### Work instructions
Whenever a line of the material contains the string "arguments", it should be copied.

────────────────────

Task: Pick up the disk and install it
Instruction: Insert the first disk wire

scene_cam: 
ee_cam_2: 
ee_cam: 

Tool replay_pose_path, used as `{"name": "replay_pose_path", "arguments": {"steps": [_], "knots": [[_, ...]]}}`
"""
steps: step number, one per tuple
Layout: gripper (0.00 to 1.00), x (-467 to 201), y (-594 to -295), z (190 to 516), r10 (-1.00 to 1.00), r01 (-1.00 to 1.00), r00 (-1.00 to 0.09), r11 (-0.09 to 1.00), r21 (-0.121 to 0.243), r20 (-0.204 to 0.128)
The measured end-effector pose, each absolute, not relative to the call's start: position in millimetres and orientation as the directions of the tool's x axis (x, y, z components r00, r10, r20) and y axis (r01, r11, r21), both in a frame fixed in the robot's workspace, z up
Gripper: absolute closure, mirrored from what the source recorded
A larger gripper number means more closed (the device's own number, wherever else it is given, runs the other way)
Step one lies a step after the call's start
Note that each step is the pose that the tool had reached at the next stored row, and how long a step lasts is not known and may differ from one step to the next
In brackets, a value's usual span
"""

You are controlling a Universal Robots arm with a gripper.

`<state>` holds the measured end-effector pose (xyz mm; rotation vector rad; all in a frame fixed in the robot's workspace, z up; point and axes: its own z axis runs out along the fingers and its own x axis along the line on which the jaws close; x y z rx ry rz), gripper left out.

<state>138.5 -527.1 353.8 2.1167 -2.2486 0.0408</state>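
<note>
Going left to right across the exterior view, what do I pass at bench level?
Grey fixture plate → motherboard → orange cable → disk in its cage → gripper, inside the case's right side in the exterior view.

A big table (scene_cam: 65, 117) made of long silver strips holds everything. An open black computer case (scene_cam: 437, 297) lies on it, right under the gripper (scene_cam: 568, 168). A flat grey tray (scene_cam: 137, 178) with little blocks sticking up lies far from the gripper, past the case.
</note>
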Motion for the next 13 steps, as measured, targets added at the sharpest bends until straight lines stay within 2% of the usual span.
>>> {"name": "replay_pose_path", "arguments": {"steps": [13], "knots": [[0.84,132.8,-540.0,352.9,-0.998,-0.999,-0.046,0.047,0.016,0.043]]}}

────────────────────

### Output for this task
Tool replay_pose_path, used as `{"name": "replay_pose_path", "arguments": {"steps": [_], "knots": [[_, ...]]}}`
>>> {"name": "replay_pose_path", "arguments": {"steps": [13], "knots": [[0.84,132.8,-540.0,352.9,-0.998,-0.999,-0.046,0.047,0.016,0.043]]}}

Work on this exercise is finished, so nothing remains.